Safety of Polonium Isotope source I saw a YouTube video by a guy demonstrating Geiger Counter use and one of his radioactive test sources was a disk with Polonium. He casually mentioned that this was the poison used to kill that Russian defector (Alexander Litvinenko). I am referring to "antiproton" (see http://www.youtube.com/watch?v=EMGF-nnNdL8 for example).
How dangerous are isotopic sources like that? The NRC summary of the isotope says "If swallowed or inhaled, this form can be fatal in very small amounts." They go on to say "The chance of someone acquiring a lethal dose of polonium-210 is very small. Both the form and amount of radiation in exempt sources mean they would pose no health problem if ingested. It would take tens of thousands of these sources to make a fatal dose."
This would seem to imply that the source the YouTube guy had was so dilute that it is harmless, even if ingested. Is that correct?
 A: Let's suppose you have swallowed one of the Po-210 sources from this student kit. Its activity is 3700 Bq (0.1 μCi). Based on the Table 6 in the meta-study [1], it is probably safe to ingest up to 0.02 MBq/kg of the Po-210. 

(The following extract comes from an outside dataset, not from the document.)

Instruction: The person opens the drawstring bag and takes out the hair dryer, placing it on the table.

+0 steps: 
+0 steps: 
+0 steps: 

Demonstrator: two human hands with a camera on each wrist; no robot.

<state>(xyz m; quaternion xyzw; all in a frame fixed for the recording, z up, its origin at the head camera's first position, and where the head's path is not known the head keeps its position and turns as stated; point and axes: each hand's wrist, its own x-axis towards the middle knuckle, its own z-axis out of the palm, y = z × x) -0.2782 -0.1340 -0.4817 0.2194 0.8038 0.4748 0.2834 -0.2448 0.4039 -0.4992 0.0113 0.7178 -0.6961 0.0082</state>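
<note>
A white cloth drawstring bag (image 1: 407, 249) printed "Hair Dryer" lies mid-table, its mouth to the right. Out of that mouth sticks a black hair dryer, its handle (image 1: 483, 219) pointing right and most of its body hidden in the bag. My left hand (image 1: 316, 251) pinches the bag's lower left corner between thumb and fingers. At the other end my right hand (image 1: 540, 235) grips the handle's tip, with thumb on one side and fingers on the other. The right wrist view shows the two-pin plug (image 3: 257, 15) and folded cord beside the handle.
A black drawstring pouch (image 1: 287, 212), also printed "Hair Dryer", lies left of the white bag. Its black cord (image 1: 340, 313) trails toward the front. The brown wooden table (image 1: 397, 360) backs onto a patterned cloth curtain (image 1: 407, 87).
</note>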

This means, that for 80 kg person, it is probably safe to ingest 1.6 MBq of the Po-210, so you "need" to eat approx. 400 of these sources. This is a rather conservative estimate since the Po-210 in these sources is not "free" but firmly attached to some matrix which makes its digestion much less efficient.
[1] Scott, B. R. (2007). Health Risk Evaluations for Ingestion Exposure of Humans to Polonium-210. Dose-Response, 94–122. http://doi.org/10.2203/dose-response.06-013.Scott
A: Here is what wiki has to say about Polonium radiological toxicity:

By mass, polonium-210 is around 250,000 times more toxic than
hydrogen cyanide (the LD50 for 210Po is less than 1 microgram for an
average adult (see below) compared with about 250 milligrams for
hydrogen cyanide[66]). The main hazard is its intense radioactivity
(as an alpha emitter), which makes it very difficult to handle safely.
Even in microgram amounts, handling 210Po is extremely dangerous,
requiring specialized equipment (a negative pressure alpha glove box
equipped with high performance filters), adequate monitoring, and
strict handling procedures to avoid any contamination. ...
The median
lethal dose (LD50) for acute radiation exposure is generally about 4.5
Sv.[71] The committed effective dose equivalent 210Po is 0.51 µSv/Bq
if ingested, and 2.5 µSv/Bq if inhaled.[72] So a fatal 4.5 Sv dose can
be caused by ingesting 8.8 MBq (240 µCi), about 50 nanograms (ng), or
inhaling 1.8 MBq (49 µCi), about 10 ng. One gram of 210Po could thus
in theory poison 20 million people of whom 10 million would die. The
actual toxicity of 210Po is lower than these estimates, because
radiation exposure that is spread out over several weeks (the
biological half-life of polonium in humans is 30 to 50 days[73]) is
somewhat less damaging than an instantaneous dose. It has been
estimated that a median lethal dose of 210Po is 15 megabecquerels
(0.41 mCi), or 0.089 micrograms, still an extremely small amount.